This book deals with his accomplishments. It focuses on that desperate and decisive period from January to December 1942, when the outcome of the Desert War was in doubt and then was finally decided. That the outcome was ever in question is the true measure of Rommel's genius, for his German forces were always so badly outnumbered that there should never have been a contest, but there was. The battles in the Western Desert in 1942 constitute one of the toughest and most hard-fought campaigns in military history. This book presents them largely from the viewpoint of Erwin Rommel, one of the few great captains of our century. It is a tale worth telling.
I wish to thank my long-suffering wife, Donna, who has had to put up with a lot over the years in the interest of my research, and who turned out to be an extraordinarily competent proofreader. Professor Melinda Matthews, the head of the Interlibrary Loan Department at the University of Louisiana at Monroe, is also deserving of special praise for putting up with my insatiable requests for books and documents. (If Melinda can't locate it, it probably doesn't exist.) Thanks also go to my friends Paul Moreau and Dr. Donny Elias for the assistance they provided in the completion of this book.

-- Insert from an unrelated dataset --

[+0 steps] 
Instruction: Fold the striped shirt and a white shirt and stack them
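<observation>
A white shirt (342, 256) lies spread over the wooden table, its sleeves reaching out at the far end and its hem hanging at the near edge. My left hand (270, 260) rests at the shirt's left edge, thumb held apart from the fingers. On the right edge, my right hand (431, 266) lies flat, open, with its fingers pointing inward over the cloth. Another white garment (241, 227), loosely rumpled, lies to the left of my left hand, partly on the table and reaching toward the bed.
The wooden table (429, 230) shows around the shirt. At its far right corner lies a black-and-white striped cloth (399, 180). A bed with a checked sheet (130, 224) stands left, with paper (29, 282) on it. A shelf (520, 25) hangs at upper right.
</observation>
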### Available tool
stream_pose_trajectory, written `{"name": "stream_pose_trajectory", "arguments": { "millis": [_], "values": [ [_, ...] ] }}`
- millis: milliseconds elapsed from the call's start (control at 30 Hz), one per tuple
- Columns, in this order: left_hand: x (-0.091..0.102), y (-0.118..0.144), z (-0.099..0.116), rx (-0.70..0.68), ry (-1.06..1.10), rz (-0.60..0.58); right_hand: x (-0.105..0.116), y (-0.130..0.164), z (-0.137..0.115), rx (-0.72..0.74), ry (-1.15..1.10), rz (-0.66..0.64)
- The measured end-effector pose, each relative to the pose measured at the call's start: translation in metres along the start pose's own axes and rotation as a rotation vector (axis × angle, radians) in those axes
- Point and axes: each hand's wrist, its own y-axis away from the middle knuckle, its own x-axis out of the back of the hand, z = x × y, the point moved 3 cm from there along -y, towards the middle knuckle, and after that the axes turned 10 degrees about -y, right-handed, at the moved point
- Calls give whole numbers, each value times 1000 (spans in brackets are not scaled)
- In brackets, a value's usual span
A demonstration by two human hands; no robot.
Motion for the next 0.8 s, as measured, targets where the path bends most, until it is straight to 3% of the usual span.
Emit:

I alone assume responsibility for any deficiencies or mistakes in this book.
CHAPTER 1
Low Tide
It was December 7,1941, and the German Afrika Korps was beaten. This was an incredible fact, for it had never happened before, but now even General of Panzer Troops Erwin Rommel had to admit it. Of the 412 tanks and armored vehicles with which he entered the Crusader
battles over two weeks before, only twenty-six remained in operation.¹ That 814 enemy tanks and armored vehicles had been knocked out was of little consequence at the moment, because the British Eighth Army could afford the losses, but Panzer Group Afrika could not.² The siege of Tobruk had been broken after 242 days, the Panzer Group's Italian units were incapable of further resistance, and now word came that Major General Walter Neumann-Silkow, the popular leader of the 15th Panzer Division, had been struck down by a shell burst.³ (See Appendix 1 for a table of ranks and the size and type of unit each grade normally commanded.) Major General Johannes von Ravenstein of the 21st Panzer Division had been captured by New Zealanders several days before, so the Afrika Korps had lost both of its divisional commanders in one campaign.⁴ The Allies were now capable of threatening the Panzer Group from the south and east simultaneously, and Rommel could no longer deal with a coordinated pincer attack. The German victory at Bir el Gobi, in which Neumann-Silkow had fallen, would buy only a twenty-four-hour respite, and now the last reserves had been used, and supplies were practically exhausted. Erwin Rommel was at the end of his resources. British reserves, on the other hand, were already regrouping in assembly areas, and Rommel knew that he could not stop another all-out attack. Realistically facing the facts, he gave the order for the retreat to begin that night. It was a bitter decision. He decided to make one final stand at Gazala, 120 miles west of Tobruk, but if it failed, all of Cyrenaica (northeastern Libya) would have to be abandoned.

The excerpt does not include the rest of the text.